* **WORK TO BE COMPLETED**
Return exactly the lines below, starting with the one that has "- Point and" and going on through the one that has "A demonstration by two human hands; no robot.".

[Dataset entries]
_ _ _ _ _

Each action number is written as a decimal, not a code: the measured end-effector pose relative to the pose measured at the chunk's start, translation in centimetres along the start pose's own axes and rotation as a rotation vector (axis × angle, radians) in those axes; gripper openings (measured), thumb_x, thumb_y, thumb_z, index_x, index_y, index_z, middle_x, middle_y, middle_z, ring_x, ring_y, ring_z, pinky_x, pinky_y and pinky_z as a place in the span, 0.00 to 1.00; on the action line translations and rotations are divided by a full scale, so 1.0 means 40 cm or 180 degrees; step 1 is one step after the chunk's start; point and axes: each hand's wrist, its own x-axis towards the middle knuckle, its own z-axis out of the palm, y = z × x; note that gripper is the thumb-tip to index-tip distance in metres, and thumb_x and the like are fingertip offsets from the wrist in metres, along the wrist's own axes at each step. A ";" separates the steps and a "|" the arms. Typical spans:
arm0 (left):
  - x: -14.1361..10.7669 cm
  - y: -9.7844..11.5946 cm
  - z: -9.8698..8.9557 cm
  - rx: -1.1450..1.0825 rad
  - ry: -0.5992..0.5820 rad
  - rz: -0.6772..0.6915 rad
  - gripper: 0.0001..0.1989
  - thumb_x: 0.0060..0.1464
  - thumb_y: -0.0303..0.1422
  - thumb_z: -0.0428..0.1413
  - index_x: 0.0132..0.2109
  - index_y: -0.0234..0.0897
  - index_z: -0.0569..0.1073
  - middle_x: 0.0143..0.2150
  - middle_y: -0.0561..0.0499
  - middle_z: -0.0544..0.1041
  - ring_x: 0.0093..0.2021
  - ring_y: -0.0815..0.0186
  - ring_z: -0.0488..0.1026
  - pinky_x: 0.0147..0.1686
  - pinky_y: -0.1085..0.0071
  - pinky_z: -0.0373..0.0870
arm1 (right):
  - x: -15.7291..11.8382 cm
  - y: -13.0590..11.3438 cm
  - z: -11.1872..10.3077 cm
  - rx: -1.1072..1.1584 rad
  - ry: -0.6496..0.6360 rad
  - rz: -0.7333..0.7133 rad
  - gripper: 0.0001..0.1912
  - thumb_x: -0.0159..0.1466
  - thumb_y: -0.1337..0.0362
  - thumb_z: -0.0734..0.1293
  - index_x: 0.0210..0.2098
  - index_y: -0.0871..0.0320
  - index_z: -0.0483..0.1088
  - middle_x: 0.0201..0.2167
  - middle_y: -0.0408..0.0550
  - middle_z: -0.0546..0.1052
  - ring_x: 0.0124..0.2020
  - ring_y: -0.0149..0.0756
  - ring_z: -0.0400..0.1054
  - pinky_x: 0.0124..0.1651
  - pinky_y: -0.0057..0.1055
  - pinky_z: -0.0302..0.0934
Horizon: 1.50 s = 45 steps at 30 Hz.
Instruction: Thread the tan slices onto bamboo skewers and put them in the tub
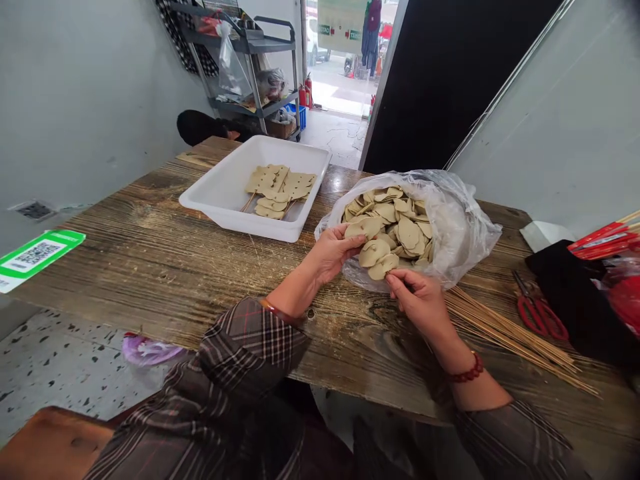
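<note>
The table [150, 253] is stretching across in front of you. At one o'clock the bag [465, 213] is sitting on it, with loose slices [410, 233] lying inside. At eleven the tray [213, 200] is standing just beside the bag, with skewered slices [280, 190] lying in it. Your left hand [330, 253] is hovering at the bag's eight o'clock, your right hand [419, 297] at its six; the held slices [375, 253] are spanning the gap between. At your two, sticks [515, 337] are lying, with scissors [531, 301] resting beyond them. Past the table, a trolley [270, 44] is standing at eleven.
</note>
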 end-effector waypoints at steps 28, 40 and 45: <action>0.001 0.018 0.002 -0.0432 0.0166 0.0072 0.16 0.52 0.30 0.61 0.48 0.29 0.76 0.37 0.43 0.82 0.39 0.61 0.79 0.43 0.66 0.76 | 0.001 -0.006 0.012 0.0212 -0.0156 0.0218 0.19 0.62 0.51 0.66 0.40 0.60 0.79 0.18 0.41 0.71 0.14 0.26 0.59 0.18 0.24 0.52; 0.007 0.007 -0.004 -0.0298 0.0329 -0.0048 0.17 0.51 0.31 0.62 0.48 0.28 0.76 0.37 0.42 0.82 0.39 0.61 0.79 0.41 0.66 0.77 | 0.003 -0.001 0.014 -0.0106 0.0029 0.0003 0.17 0.62 0.54 0.65 0.37 0.61 0.80 0.15 0.40 0.69 0.16 0.27 0.58 0.20 0.25 0.51; 0.004 0.002 -0.001 -0.0306 0.0337 -0.0025 0.14 0.52 0.29 0.61 0.46 0.28 0.77 0.37 0.41 0.82 0.40 0.60 0.80 0.43 0.66 0.76 | 0.003 0.007 0.017 -0.0097 0.0044 0.0019 0.18 0.63 0.54 0.64 0.38 0.62 0.79 0.16 0.41 0.69 0.17 0.28 0.58 0.21 0.25 0.50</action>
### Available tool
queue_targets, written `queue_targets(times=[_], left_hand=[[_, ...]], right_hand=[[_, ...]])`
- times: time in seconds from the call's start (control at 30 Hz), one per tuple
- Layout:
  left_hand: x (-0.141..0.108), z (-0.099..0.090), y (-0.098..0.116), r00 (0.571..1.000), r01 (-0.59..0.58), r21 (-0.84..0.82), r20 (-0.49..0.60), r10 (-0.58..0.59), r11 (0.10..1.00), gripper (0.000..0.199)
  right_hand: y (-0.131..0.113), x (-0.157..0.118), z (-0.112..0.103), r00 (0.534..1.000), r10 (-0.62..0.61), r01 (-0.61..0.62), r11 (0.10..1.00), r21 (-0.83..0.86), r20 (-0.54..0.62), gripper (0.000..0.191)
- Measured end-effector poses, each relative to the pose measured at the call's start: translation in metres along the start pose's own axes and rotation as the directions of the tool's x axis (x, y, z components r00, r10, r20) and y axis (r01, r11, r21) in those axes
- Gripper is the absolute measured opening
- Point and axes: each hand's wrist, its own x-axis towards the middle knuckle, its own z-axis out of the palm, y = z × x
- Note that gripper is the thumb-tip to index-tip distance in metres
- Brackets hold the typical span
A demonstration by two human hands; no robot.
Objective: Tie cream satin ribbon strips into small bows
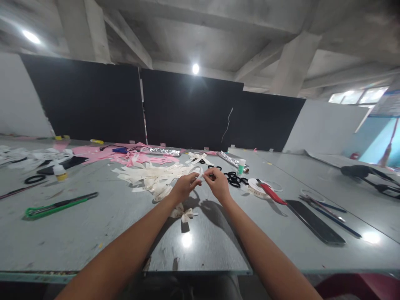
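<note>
Over the middle of the table, a small white hair tie [197, 169] forms a loop between my hands. My left hand [185, 186] is closed on its left and lower side. My right hand [216, 181] pinches at its right edge; the fingertips partly hide the contact. Behind and left of my left hand lies a pile of cream fabric strips [146, 175]. Below it, near my left wrist, rests a cream ribbon bow [187, 215]. Black hair ties [233, 179] lie in a heap to the right of my right hand.
On the right are a ribbon roll [258, 188], red-handled cutter [271, 192], dark phone [315, 221], scissors [323, 206] and green-white bottle [241, 166]. A green box cutter [59, 206] and glue bottle [60, 172] lie left. Pink scraps [125, 155] and foil [162, 151] lie behind.
</note>
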Motion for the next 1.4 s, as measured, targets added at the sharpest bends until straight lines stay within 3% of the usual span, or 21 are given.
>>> queue_targets(times=[0.17,0.23,0.43,0.57,0.67,0.73,0.8,0.87,0.97,1.03,1.1,1.17,1.27,1.33,1.4], left_hand=[[-0.002,-0.004,0.000,0.998,0.056,0.079,-0.003,-0.055,0.995,0.034],[-0.004,-0.006,0.001,0.999,0.040,0.150,-0.011,-0.039,0.988,0.034],[-0.006,-0.007,0.004,0.998,0.063,0.337,-0.043,-0.051,0.939,0.033],[-0.005,-0.004,0.009,0.997,0.059,0.328,-0.063,-0.041,0.943,0.037],[-0.004,0.000,0.010,0.996,0.029,0.184,-0.089,-0.013,0.982,0.038],[-0.004,0.004,0.007,0.993,0.047,0.084,-0.114,-0.037,0.995,0.039],[-0.003,0.006,0.002,0.988,0.098,0.028,-0.119,-0.095,0.995,0.043],[-0.001,0.007,-0.006,0.991,0.115,0.046,-0.068,-0.111,0.992,0.045],[0.002,0.006,-0.014,0.994,0.007,0.187,0.102,-0.026,0.982,0.038],[0.004,0.000,-0.014,0.986,-0.036,0.284,0.164,-0.012,0.958,0.035],[0.002,-0.010,-0.010,0.981,-0.004,0.329,0.185,-0.060,0.944,0.038],[-0.002,-0.025,-0.004,0.943,0.061,0.293,0.295,-0.151,0.954,0.040],[-0.012,-0.044,0.003,0.767,0.138,0.251,0.585,-0.264,0.958,0.044],[-0.018,-0.049,0.006,0.703,0.175,0.281,0.635,-0.320,0.943,0.044],[-0.021,-0.048,0.006,0.679,0.216,0.328,0.627,-0.383,0.920,0.036]], right_hand=[[0.003,0.000,0.003,0.997,0.073,-0.074,0.996,0.040,0.028,0.023],[0.006,0.001,0.004,0.997,0.043,-0.044,0.999,0.003,0.062,0.026],[0.009,0.003,0.002,0.984,0.004,0.029,0.983,-0.180,0.180,0.013],[0.006,0.001,0.003,0.977,-0.023,0.069,0.975,-0.213,0.211,0.012],[0.006,0.001,0.007,0.970,0.080,-0.083,0.997,0.003,0.231,0.017],[0.011,0.002,0.008,0.958,0.166,-0.219,0.950,0.220,0.236,0.022],[0.019,0.006,0.005,0.955,0.250,-0.293,0.876,0.383,0.159,0.028],[0.029,0.008,-0.002,0.946,0.322,-0.303,0.847,0.437,0.031,0.033],[0.040,0.008,-0.011,0.957,0.289,-0.270,0.923,0.274,-0.031,0.034],[0.040,0.005,-0.011,0.980,0.200,-0.201,0.973,0.116,0.023,0.038],[0.035,0.001,-0.007,0.991,0.105,-0.107,0.994,0.020,0.085,0.042],[0.027,-0.003,-0.002,0.991,0.041,-0.039,0.999,-0.021,0.126,0.042],[0.019,-0.006,0.002,0.983,0.027,-0.021,0.999,-0.037,0.180,0.043],[0.018,-0.007,0.003,0.970,0.036,-0.031,0.999,-0.027,0.239,0.043],[0.019,-0.009,0.003,0.947,0.035,-0.036,0.999,-0.003,0.320,0.044]])
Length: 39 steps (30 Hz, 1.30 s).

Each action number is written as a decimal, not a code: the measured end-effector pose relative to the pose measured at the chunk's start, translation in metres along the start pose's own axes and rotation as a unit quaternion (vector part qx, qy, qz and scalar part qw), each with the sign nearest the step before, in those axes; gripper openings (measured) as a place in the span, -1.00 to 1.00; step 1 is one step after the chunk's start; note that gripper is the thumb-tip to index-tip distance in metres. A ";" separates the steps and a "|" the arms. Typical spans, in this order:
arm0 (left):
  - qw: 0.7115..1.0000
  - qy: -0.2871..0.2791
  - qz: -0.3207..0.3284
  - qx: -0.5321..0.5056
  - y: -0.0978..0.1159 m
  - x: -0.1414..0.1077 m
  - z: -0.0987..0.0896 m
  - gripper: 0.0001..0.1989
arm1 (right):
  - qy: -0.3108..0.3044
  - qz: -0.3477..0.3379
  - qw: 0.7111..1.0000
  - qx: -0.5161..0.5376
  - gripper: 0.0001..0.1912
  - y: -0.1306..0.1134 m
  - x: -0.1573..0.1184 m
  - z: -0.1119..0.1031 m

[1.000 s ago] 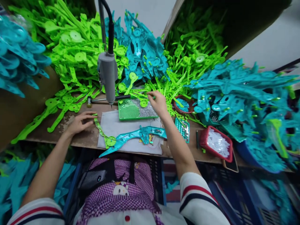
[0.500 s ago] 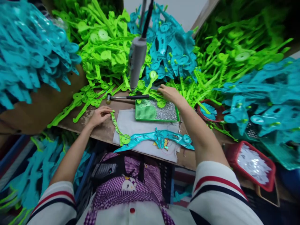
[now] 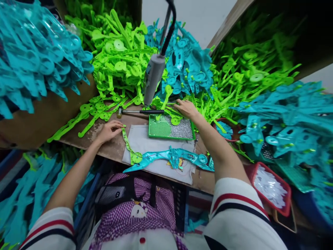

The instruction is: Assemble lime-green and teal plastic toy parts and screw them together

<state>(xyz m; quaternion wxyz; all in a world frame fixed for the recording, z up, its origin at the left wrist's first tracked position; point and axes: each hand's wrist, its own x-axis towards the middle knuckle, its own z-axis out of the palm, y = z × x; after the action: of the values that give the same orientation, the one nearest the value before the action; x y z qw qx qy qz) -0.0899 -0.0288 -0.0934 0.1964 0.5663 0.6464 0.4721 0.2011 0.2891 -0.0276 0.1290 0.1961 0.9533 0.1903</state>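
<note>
My left hand (image 3: 110, 131) pinches the upper tip of a thin green plastic bow limb (image 3: 126, 141). The limb's round end meets the left end of a turquoise plastic toy bow body (image 3: 153, 156), which lies across a white cloth (image 3: 135, 133). A thin reddish string lies around the bow body. Behind a green tray (image 3: 160, 137) of small metal pieces, my right hand (image 3: 186, 108) has its fingers curled in among loose green limbs (image 3: 175, 120). What those fingertips hold is hidden.
A grey electric screwdriver (image 3: 154, 78) hangs above the bench. Beneath it lies a hammer (image 3: 143, 111). Green and turquoise parts are heaped behind and on both sides. A red bin (image 3: 287, 199) of white pieces and a round red bowl (image 3: 235, 133) stand at right.
The whole view has shifted slightly. My right hand stays at the green limbs behind the tray, its fingers a little changed. My left hand keeps its pinch on the limb tip.
</note>
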 end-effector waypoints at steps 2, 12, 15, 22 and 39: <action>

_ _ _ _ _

* **ANSWER TO THIS EXERCISE**
- Point and axes: each hand's wrist, its own x-axis towards the middle knuckle, its own z-axis out of the palm, y = z × x
- Note that gripper is the thumb-tip to index-tip distance in metres
- Brackets hold the typical span
A demonstration by two human hands; no robot.

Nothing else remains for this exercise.